"My, what big teeth you have!" exclaimed Little Red Riding Hood. "Because I'm a wolf," explained the wolf. "And I dress in women's clothing because it makes me happier."

You know what's funny? A well told joke

There were two penguin's sitting in a bathtub. The first penguin says to the second penguin, "Hey, pass the soap." And the second penguin says, "What do i look like, an alarm clock?"

What do you call a bear in the rain? A wet bear.

Roses are grey. Violets are grey. I am colorblind because Iam a dog.

Q: What do you call a stop sign in the winter? A: A stop sign in the winter.

A Christian and an Atheist are in a bar, the Christian turns to the Atheist and says "If you don't believe in god you will go to hell." The Atheist replies "Your Mom doesn't believe in god." And then turns around to order another drink.

What did the bicycle say to the fat kid? Nothing, bikes cant talk.

Keith figured gasoline burns, doesn't it? He was wrong.

What is worse than finding a worm in your apple? Finding a larger worm in your apple.

How could Jamie not come out and play? His mum had cancer

A Women is holding a piece of paper with her rights what is she holding a grocery list

Why did the monkey fall out of the tree? It was shot In the face.
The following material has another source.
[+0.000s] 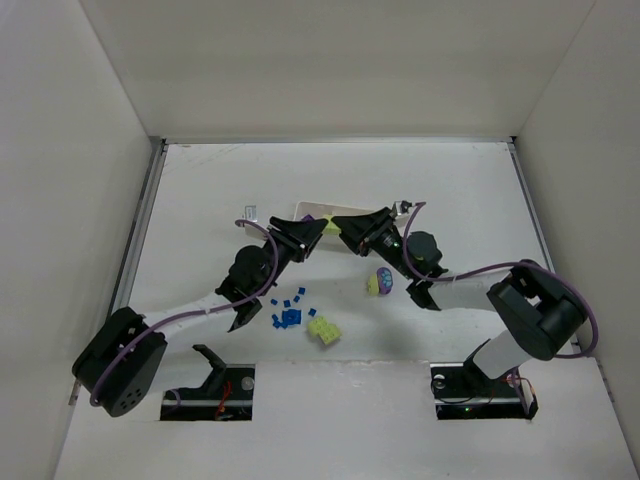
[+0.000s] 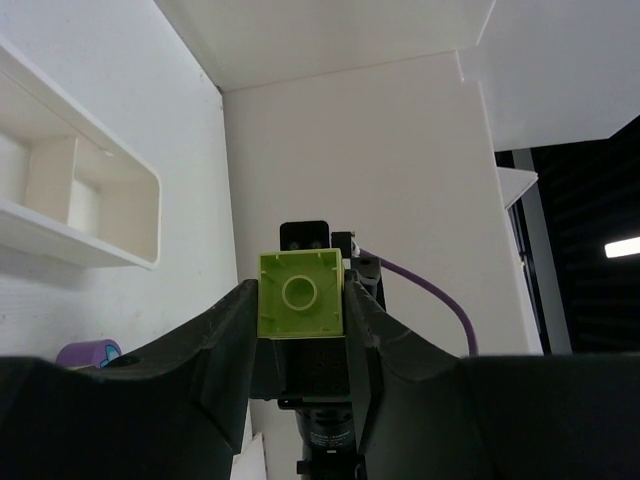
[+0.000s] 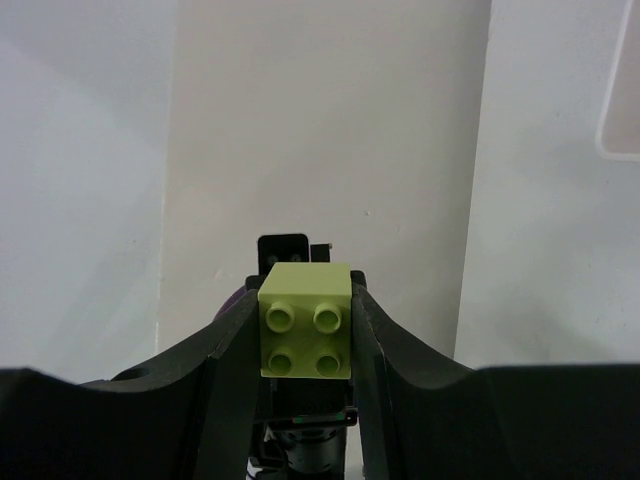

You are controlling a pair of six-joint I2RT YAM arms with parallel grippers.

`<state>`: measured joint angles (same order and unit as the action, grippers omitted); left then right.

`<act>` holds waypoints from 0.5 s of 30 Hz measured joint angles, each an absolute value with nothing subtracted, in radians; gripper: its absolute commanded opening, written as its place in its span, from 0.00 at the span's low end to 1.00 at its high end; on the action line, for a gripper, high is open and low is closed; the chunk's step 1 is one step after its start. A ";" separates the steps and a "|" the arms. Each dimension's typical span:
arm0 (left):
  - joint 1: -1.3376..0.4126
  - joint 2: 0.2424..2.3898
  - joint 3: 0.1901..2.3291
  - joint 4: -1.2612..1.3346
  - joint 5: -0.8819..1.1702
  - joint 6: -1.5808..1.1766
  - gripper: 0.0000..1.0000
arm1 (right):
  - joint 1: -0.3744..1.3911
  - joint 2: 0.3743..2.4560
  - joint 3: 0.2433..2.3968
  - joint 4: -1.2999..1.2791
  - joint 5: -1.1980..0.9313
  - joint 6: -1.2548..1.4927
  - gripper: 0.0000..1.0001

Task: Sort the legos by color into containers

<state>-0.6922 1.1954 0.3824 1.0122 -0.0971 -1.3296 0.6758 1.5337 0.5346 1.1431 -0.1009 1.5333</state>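
Observation:
In the left wrist view my left gripper [image 2: 301, 300] is shut on a yellow-green brick [image 2: 301, 294], its hollow underside facing the camera. In the right wrist view my right gripper [image 3: 306, 325] is shut on a yellow-green brick [image 3: 306, 322] showing its studs. In the top view the left gripper [image 1: 316, 234] and right gripper [image 1: 346, 224] meet tip to tip, so this looks like one brick held by both. The white tray [image 1: 305, 209] lies just behind them, mostly hidden; its compartments show in the left wrist view [image 2: 90, 205]. Several tiny blue bricks [image 1: 288, 315] lie near the arms.
A loose yellow-green brick [image 1: 323, 330] lies beside the blue ones. A purple and yellow-green piece [image 1: 380, 283] sits under the right arm. A purple piece [image 2: 88, 352] shows low left in the left wrist view. White walls enclose the table.

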 measured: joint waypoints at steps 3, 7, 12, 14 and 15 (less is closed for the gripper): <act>-0.684 1.172 0.363 1.002 -0.068 -1.314 0.08 | 0.676 1.528 0.511 1.158 -0.110 1.533 0.23; -0.608 1.130 0.333 0.982 -0.089 -1.284 0.08 | 0.644 1.497 0.456 1.158 -0.106 1.528 0.23; -0.569 1.098 0.322 0.953 -0.106 -1.238 0.09 | 0.585 1.465 0.421 1.137 -0.123 1.499 0.22; -0.571 1.097 0.322 0.939 -0.106 -1.211 0.09 | 0.537 1.444 0.418 1.101 -0.146 1.473 0.22; -0.578 1.097 0.323 0.929 -0.110 -1.194 0.09 | 0.506 1.431 0.418 1.074 -0.155 1.457 0.22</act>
<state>-0.5781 1.0973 0.3225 0.9287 -0.1097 -1.1938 0.5060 1.4311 0.4175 1.0737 -0.1555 1.4574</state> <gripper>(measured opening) 0.330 0.427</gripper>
Why did the cow fall out of the tree it was stapled to the monkey.

What happened to the vegetarian when he tried outdoor survival He died due to lack of energy because of his refusal to eat meat and or any living substance

How many nipples are on a raccoon ? I don't raccoono

A man walks into a vagina

Hickory Dickory Dock My dog died today.

Why couldn't the mentally retarded kid hear? It was too dark.

What's worse than Christmas alone? Pedophiles.

What do you call a black man flying a plane. A pilot.

A priest sneeks in to a pre-school and is arrested shortly after for tresspassing.

Coke or Pepsi? Trick question, beer.

Why did the girl fall off the swing? Because she had no arms. Knock knock? -Who's there? Not the girl.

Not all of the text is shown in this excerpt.